The nomogram is accurate to a certain degree and provides a clinical basis for predicting the incidence of GBS in patients with T2DM, which has a certain predictive value.

Keywords:

• Gallbladder stone
• type 2 diabetes mellitus
• nomogram
• HbA1c

Introduction

Gallstones occur mainly in the gallbladder and bile duct and are a common indication for surgery [1,2]. The incidence of GBS appears to increase due to dietary changes and improved living standards [3]. Diabetes mellitus (DM) is a chronic disease associated with dysregulated insulin metabolism. T2DM accounts for most of DM and is characterized by obesity and hyperinsulinemia. Patients with T2DM are more likely to develop GBS than the overall population [4]. Elmehdawi et al. [5] found that obese and elderly patients with T2DM are more likely to suffer from GBS and considered BMI, age, and female sex as risk factors for its development. It has also been found that the likelihood of developing GBS increases with diabetes duration [6]. In addition, it has also been suggested that GBS may increase the risk of T2DM [7].
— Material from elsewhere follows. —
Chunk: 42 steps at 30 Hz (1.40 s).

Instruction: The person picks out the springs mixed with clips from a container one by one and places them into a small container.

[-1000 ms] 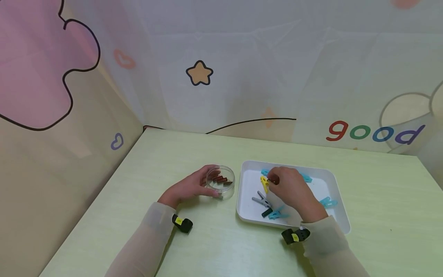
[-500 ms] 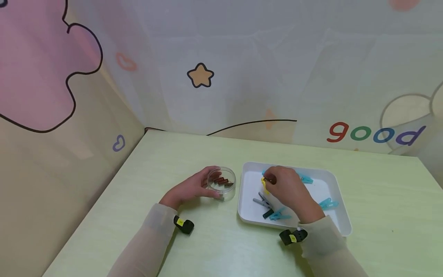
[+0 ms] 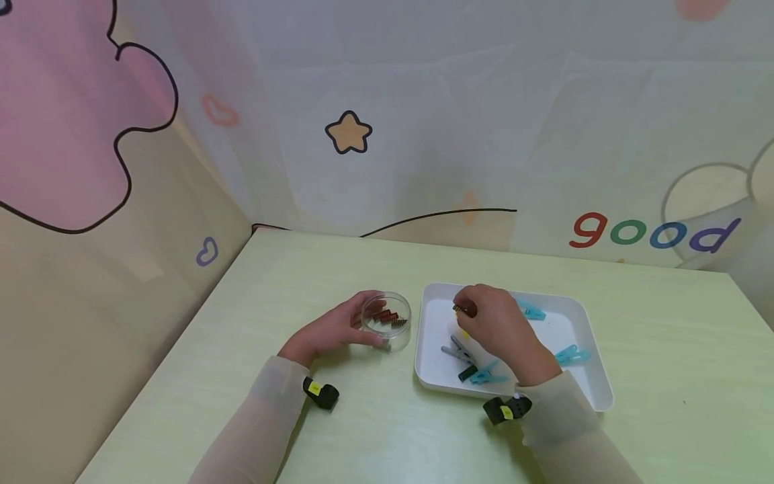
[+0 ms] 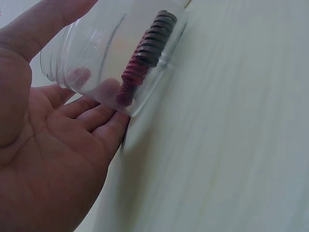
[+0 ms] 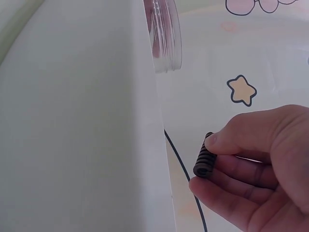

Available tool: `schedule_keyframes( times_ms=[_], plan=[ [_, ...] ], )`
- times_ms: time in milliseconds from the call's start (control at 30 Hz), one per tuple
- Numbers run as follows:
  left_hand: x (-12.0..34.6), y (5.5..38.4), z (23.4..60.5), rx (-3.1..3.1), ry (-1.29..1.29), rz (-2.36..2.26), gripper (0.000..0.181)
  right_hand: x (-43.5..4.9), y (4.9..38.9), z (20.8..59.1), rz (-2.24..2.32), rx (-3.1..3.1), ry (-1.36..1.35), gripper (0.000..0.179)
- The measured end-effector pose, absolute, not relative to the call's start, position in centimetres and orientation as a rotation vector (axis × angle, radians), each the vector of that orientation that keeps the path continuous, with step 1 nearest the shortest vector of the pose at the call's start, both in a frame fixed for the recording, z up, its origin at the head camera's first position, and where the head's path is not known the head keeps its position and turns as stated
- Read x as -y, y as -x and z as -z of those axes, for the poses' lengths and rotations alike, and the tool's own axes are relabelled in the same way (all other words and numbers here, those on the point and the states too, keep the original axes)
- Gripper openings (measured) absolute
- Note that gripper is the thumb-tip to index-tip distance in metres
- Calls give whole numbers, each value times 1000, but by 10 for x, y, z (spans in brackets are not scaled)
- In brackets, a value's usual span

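Note:
My left hand (image 3: 332, 329) grips a clear round jar (image 3: 387, 338) on the table, thumb on one side and fingers on the other. Inside the jar lie several coil springs (image 4: 149, 43), dark and red ones. Over the white tray (image 3: 426, 349), my right hand (image 3: 498, 326) pinches a dark coil spring (image 5: 205, 157) between thumb and fingers. A yellow clip (image 3: 465, 334) shows just beneath that hand, mostly hidden. Nearer the front of the tray lie a grey clip (image 3: 459, 353), a dark cylindrical piece (image 3: 467, 373) and a light blue clip (image 3: 488, 374).
Two further light blue clips, one at the tray's back (image 3: 532, 311) and one at its right side (image 3: 571, 355), lie in the tray. The pale green table (image 3: 375, 430) meets a printed backdrop (image 3: 423, 134) behind and at the left.
My right hand has risen slightly and moved left with the spring, away from the yellow clip. My left hand keeps its hold on the jar in about the same place.

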<state>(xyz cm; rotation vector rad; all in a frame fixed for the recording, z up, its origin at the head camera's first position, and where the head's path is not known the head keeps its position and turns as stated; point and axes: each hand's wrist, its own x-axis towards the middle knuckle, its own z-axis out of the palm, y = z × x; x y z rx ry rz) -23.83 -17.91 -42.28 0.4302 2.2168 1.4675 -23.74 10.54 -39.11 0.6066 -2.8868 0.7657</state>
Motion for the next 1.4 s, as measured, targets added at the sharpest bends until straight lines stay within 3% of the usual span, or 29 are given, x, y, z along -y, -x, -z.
schedule_keyframes(
  times_ms=[767,1000,1400],
  plan=[
    [179,237,420,-2206,-429,-1465,82,-79,236,383,-810,2905,-629,13],
    [184,250,448,-2237,-437,-1484,83,-71,235,384,-837,2892,-702,13],
    [186,250,450,-2215,-488,-1503,81,-60,233,386,-811,2793,-821,12]
  ],
)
DM is recognized as a significant risk determinant in surgical procedures, demonstrated to augment both mortality and the incidence of complications post-abdominal surgery, particularly in the context of gallbladder ailments. Existing scientific literature underlines that surgical interventions about the biliary system in patients with diabetes necessitate specialized attention [8]. In addition, although T2DM patients with GBS may be asymptomatic for a long time, once they get sick, they may develop gallbladder gangrene and perforation, as well as severe cholangitis and pancreatitis. The exploration of risk factors for GBS in patients with T2DM is important.

Therefore, this study aimed to construct a nomogram to predict the risk of GBS in patients with T2DM, to allow the early detection of high-risk groups, and to institute effective preventative or therapeutic measures to prevent and delay the complications of severe GBS.

Materials and methods

Ethics statement

The present investigation secured approval from the Peking University International Hospital’s Ethics Committee and adhered to the ethical principles of both institutional and national research committees. Moreover, it aligned with the 1964 Helsinki Declaration, including its later amendments or analogous ethical standards. Given the retrospective nature of this study, which involves analysis of previously collected clinical data, the mandate for written informed consent was waived.

Research subjects

This study retrospectively analyzed 2243 patients with T2DM hospitalized in the Peking University International Hospital from January 2017 to August 2022. This population included 1425 men and 818 women, with an average age of 53.43 ± 13.12 years. The inclusion criteria were: (1) a diagnosis of T2DM according to the criteria of the WHO (1999) for diabetes [9] and (2) aged between 18 and 70 years. Patients were excluded if they had: (1) diabetes other than T2DM, including gestational, type 1, gestational, or other forms, (2) malignant tumours, (3) severe liver or kidney disease, or (4) been previously diagnosed with GBS, (5) application of contraceptives and cephalosporins in the past six months.

Methods

General conditions and clinical data

The baseline characteristics of the participants included sex, age, diabetes duration, height, weight, BMI, medications, systolic blood pressure (SBP), diastolic blood pressure (DBP), and T2DM complications such as DN, DR, and DPN. The BMI was determined as BMI (kg/m²) = weight (kg)/height² (m²).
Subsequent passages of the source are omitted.